## [WHAT YOU WILL DO]
In the entries below, find the line with "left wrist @" and transcribe it and every line after it exactly, through the last line, without pictures.

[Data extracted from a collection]

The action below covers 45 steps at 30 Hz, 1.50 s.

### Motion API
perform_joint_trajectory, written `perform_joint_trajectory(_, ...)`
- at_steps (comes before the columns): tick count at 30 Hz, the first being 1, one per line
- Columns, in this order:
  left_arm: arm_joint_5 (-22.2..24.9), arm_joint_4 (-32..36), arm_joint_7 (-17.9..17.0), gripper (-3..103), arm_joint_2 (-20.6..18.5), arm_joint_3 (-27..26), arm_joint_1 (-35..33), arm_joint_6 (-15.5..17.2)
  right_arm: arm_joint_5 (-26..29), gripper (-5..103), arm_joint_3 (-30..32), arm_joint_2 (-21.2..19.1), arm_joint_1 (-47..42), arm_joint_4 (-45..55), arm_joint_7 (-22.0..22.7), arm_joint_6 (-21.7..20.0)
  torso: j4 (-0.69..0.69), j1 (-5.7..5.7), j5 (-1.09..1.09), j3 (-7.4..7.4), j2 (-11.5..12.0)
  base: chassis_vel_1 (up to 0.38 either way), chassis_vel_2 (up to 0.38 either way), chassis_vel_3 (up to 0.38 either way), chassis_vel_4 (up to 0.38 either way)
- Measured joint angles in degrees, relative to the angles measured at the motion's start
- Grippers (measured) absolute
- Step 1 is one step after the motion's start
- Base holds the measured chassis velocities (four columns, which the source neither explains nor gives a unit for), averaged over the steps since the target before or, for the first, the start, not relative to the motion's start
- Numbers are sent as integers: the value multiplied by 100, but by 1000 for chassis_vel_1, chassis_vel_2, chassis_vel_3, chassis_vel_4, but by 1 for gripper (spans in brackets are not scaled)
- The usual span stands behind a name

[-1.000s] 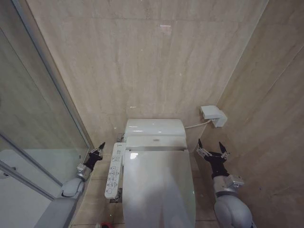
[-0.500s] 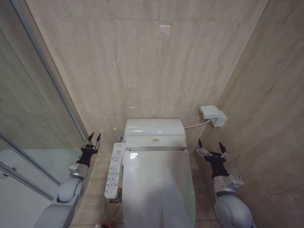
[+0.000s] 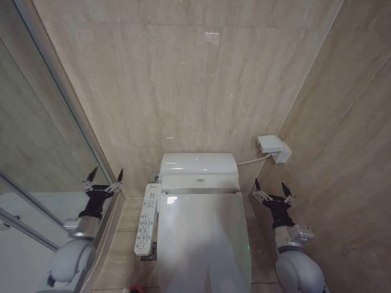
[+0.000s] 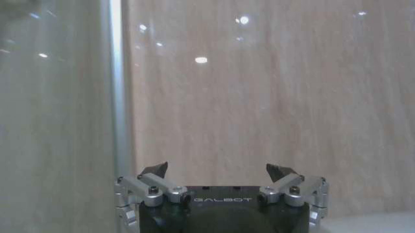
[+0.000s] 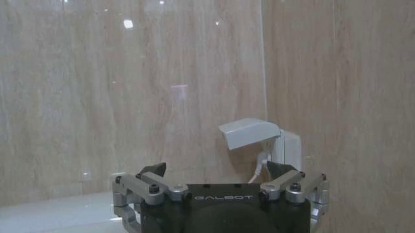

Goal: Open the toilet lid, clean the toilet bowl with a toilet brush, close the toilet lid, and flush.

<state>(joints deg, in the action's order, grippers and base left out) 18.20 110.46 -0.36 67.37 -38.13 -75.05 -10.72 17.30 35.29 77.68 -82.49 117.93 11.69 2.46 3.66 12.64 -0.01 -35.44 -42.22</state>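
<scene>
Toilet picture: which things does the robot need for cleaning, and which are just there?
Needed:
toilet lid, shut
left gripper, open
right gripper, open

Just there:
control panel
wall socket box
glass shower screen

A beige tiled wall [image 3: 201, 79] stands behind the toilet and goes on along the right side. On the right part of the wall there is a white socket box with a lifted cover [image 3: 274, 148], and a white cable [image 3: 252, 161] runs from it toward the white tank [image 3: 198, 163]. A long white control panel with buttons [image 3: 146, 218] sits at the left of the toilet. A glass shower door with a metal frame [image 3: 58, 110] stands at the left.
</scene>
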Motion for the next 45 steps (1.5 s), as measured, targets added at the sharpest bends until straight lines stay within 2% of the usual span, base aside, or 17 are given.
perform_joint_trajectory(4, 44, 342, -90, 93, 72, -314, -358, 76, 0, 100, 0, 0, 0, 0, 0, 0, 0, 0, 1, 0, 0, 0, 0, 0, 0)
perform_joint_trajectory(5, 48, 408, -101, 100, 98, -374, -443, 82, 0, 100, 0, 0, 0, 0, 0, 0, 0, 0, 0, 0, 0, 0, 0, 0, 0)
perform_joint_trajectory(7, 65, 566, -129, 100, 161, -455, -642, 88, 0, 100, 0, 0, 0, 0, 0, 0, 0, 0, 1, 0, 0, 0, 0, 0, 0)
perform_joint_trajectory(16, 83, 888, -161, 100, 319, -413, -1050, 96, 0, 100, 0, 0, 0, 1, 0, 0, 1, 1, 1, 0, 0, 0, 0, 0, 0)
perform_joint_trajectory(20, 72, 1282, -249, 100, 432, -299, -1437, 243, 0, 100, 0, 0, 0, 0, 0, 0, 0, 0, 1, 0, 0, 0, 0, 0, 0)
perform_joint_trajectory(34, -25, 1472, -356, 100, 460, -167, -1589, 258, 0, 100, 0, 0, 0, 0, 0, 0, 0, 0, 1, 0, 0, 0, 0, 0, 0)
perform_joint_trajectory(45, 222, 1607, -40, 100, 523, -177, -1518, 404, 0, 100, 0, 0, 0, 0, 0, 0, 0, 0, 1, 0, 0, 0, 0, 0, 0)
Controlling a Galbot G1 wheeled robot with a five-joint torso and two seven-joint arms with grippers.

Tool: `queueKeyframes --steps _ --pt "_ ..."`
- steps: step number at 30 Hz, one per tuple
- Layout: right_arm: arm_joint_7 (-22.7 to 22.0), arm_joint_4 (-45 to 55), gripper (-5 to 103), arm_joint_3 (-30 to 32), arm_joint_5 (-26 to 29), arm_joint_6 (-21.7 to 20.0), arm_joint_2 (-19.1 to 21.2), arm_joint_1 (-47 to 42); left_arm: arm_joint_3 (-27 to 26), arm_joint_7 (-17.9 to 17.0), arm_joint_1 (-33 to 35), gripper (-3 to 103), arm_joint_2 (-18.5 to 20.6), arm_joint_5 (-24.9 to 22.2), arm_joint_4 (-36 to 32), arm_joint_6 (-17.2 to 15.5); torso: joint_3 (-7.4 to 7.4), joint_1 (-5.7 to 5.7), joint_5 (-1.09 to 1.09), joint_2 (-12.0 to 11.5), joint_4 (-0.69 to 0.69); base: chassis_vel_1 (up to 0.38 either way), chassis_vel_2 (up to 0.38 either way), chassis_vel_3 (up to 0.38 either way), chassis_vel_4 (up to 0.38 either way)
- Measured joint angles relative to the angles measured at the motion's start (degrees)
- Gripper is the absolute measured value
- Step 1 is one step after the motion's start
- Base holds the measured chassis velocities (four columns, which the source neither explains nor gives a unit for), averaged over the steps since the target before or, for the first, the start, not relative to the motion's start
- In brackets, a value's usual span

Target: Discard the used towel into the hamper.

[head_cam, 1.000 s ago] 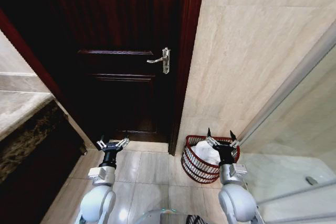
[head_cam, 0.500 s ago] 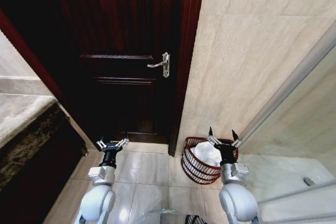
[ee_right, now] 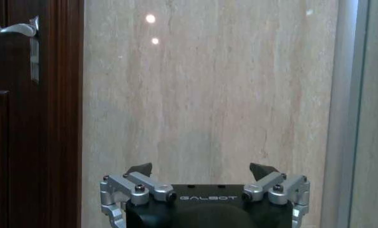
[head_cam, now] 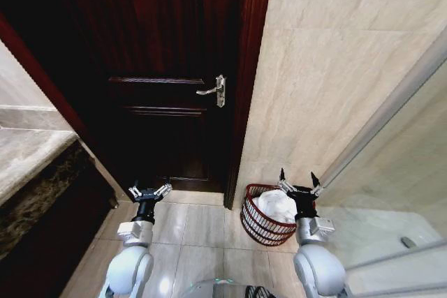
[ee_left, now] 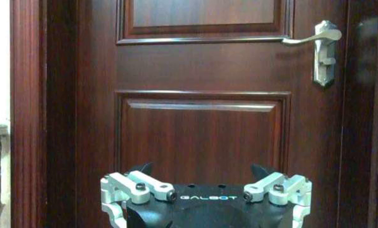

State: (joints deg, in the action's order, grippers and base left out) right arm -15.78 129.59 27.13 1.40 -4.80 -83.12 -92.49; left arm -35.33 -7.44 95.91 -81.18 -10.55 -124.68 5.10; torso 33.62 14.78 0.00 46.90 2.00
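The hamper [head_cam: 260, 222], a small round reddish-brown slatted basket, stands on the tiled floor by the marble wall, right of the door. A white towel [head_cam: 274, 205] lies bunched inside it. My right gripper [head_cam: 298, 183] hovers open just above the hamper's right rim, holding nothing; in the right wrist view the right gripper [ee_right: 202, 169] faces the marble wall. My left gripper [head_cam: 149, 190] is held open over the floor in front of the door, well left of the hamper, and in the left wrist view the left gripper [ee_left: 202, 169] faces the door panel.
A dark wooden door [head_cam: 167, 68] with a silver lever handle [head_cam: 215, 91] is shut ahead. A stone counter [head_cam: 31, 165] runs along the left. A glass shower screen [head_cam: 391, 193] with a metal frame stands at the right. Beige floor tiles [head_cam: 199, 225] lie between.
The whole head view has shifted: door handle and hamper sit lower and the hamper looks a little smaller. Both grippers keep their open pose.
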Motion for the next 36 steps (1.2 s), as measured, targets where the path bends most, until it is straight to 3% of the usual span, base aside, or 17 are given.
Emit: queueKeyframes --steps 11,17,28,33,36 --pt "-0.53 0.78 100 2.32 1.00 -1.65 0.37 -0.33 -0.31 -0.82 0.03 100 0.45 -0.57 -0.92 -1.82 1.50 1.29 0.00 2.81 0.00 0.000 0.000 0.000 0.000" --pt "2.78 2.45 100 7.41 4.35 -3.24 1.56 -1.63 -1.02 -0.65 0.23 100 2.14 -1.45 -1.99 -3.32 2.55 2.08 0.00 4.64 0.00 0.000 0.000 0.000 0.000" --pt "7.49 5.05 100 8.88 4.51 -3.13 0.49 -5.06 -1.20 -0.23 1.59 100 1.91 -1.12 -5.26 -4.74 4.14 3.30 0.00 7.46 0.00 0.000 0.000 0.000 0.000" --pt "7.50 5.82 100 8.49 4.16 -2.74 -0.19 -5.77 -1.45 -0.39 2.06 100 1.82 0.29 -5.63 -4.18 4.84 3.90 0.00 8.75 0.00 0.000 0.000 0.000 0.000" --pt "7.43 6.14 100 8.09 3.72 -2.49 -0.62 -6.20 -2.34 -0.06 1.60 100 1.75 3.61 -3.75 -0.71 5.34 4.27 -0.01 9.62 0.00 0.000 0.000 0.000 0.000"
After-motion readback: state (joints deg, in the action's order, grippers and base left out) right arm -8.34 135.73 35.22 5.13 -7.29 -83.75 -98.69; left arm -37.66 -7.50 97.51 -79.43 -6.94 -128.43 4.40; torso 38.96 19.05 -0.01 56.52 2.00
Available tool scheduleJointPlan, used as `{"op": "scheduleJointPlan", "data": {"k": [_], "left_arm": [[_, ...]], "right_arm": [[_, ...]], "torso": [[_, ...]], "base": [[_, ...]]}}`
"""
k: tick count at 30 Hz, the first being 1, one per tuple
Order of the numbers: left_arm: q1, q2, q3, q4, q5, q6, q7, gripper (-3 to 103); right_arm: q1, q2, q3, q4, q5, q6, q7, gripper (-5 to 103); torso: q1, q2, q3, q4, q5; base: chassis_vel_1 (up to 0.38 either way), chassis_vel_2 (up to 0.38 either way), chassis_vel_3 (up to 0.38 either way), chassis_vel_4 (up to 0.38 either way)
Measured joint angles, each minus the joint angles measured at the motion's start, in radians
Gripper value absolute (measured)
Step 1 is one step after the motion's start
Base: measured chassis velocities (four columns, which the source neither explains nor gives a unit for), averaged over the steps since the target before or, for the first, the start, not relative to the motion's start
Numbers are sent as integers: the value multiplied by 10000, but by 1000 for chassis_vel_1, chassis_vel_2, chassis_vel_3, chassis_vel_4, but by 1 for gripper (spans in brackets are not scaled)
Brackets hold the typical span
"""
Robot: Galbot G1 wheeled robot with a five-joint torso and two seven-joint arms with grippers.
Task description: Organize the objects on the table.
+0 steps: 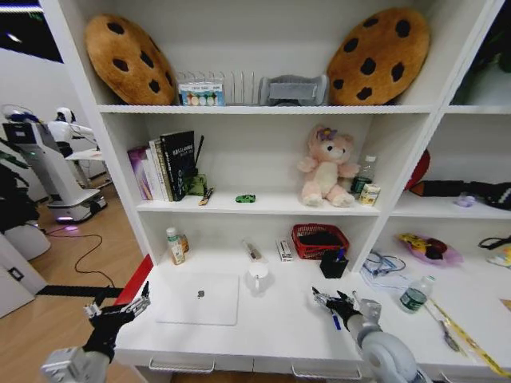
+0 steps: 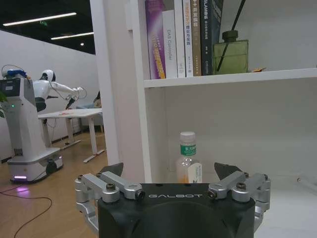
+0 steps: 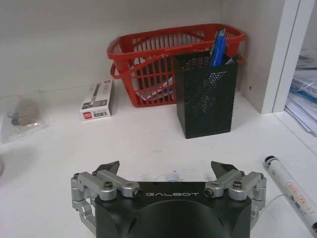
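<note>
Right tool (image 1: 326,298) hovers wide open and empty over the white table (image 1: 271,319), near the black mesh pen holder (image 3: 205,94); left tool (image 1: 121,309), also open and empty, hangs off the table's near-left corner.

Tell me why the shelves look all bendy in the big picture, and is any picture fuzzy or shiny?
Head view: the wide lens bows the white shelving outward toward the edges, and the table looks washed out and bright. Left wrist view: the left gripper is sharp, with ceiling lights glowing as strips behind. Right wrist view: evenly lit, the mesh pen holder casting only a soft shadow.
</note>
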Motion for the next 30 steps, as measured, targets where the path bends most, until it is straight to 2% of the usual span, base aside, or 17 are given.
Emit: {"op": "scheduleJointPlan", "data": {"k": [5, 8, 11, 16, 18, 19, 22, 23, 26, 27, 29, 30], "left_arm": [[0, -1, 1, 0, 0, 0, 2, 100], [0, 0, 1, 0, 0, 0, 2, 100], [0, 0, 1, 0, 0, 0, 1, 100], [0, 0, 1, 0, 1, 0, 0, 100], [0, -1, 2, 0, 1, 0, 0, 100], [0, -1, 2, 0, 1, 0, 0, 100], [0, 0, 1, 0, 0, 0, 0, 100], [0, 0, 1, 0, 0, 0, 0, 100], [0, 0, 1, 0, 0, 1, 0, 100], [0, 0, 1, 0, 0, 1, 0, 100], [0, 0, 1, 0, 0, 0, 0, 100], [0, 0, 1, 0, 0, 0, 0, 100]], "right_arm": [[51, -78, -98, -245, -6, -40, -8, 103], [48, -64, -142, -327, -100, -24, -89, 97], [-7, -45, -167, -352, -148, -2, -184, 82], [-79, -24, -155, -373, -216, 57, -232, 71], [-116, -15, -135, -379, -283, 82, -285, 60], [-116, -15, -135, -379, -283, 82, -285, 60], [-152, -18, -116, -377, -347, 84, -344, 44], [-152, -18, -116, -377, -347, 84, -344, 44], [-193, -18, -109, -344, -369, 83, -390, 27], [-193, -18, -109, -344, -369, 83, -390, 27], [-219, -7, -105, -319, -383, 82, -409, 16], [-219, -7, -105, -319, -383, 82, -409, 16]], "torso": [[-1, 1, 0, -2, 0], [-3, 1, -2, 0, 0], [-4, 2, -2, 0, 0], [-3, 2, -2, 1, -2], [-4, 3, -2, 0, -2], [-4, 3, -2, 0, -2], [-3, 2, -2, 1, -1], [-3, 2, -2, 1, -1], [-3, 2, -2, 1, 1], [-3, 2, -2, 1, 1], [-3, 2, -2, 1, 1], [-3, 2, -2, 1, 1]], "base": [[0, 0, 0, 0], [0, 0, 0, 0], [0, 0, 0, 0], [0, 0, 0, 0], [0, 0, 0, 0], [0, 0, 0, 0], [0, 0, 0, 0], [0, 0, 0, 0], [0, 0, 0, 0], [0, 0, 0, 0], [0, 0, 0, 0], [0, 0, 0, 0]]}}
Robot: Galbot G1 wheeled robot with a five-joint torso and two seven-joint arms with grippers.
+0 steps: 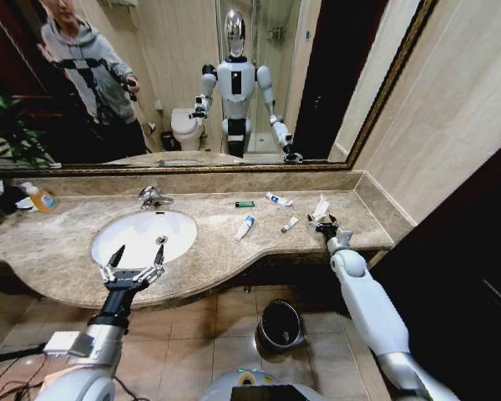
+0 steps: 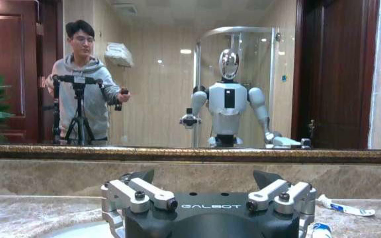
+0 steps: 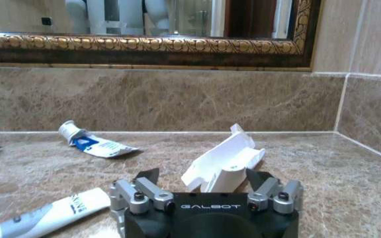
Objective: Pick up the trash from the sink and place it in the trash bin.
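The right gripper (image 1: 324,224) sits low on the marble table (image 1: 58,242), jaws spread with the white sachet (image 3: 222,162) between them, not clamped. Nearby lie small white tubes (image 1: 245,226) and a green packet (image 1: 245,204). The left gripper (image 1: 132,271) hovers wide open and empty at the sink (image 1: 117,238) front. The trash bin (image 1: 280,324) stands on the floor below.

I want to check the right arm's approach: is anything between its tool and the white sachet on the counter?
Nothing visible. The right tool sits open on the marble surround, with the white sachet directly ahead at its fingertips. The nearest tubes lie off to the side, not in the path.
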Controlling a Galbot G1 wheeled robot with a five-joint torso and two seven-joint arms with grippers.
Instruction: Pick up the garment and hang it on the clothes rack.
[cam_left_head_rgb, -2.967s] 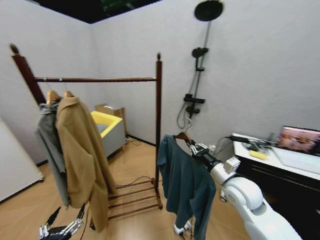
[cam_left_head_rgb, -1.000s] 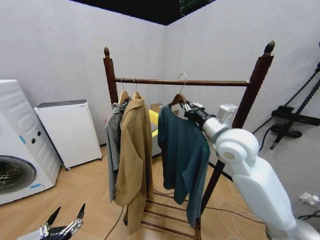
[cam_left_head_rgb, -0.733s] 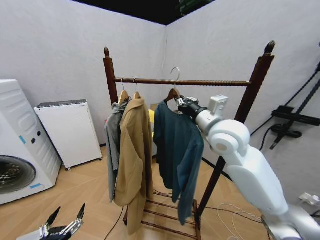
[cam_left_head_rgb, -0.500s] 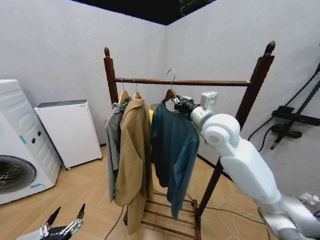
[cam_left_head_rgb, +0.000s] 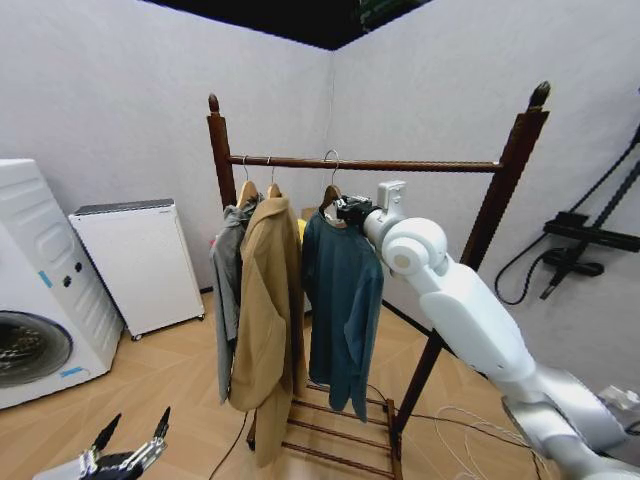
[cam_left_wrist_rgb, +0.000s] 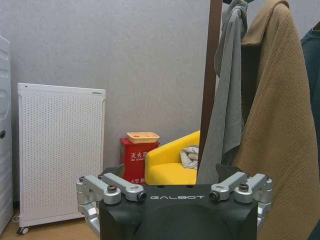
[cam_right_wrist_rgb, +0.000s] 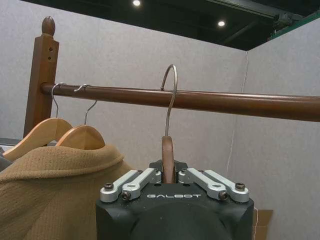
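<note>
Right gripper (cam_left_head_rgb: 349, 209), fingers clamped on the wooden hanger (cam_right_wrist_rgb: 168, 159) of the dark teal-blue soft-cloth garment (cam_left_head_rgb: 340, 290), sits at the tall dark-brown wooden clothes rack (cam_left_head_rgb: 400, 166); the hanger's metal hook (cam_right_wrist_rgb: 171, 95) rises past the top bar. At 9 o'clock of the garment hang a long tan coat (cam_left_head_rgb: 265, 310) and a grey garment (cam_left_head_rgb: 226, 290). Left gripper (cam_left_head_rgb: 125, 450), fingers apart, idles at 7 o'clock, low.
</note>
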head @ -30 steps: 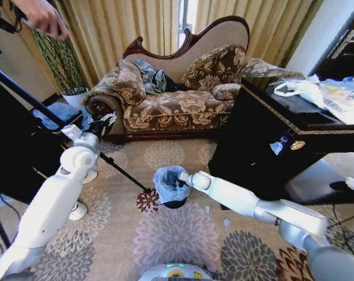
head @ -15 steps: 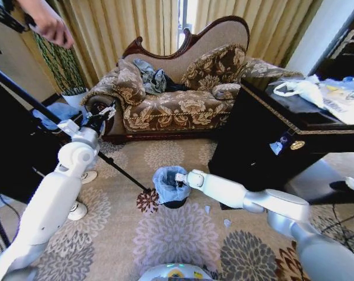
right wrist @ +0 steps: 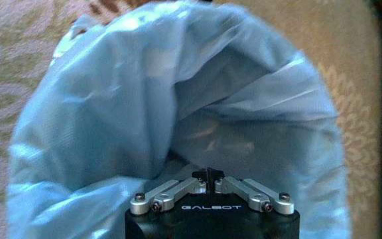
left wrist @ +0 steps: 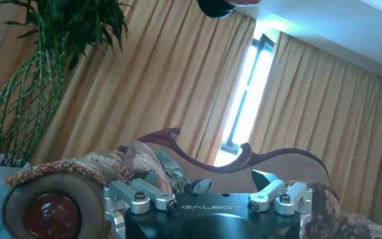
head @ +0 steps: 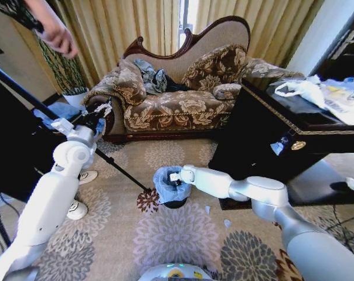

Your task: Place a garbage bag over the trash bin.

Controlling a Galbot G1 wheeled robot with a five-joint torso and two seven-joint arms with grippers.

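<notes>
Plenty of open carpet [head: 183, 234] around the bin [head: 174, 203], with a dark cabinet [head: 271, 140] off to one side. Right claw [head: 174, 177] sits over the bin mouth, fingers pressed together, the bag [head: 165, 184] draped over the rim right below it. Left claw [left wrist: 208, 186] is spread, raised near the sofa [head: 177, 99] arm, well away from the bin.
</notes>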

## [TASK SOLUTION]
left wrist @ +0 steps: 
head @ +0 steps: 

Your task: Place a garbage bag over the trash bin.

Controlling a Galbot G1 wheeled robot with a five-joint torso and two seven-joint arms with grippers.

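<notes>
Plenty of open carpet [head: 183, 234] around the bin [head: 174, 203], with a dark cabinet [head: 271, 140] off to one side. Right claw [head: 174, 177] sits over the bin mouth, fingers pressed together, the bag [head: 165, 184] draped over the rim right below it. Left claw [left wrist: 208, 186] is spread, raised near the sofa [head: 177, 99] arm, well away from the bin.
</notes>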

Nothing else is required to finish the exercise.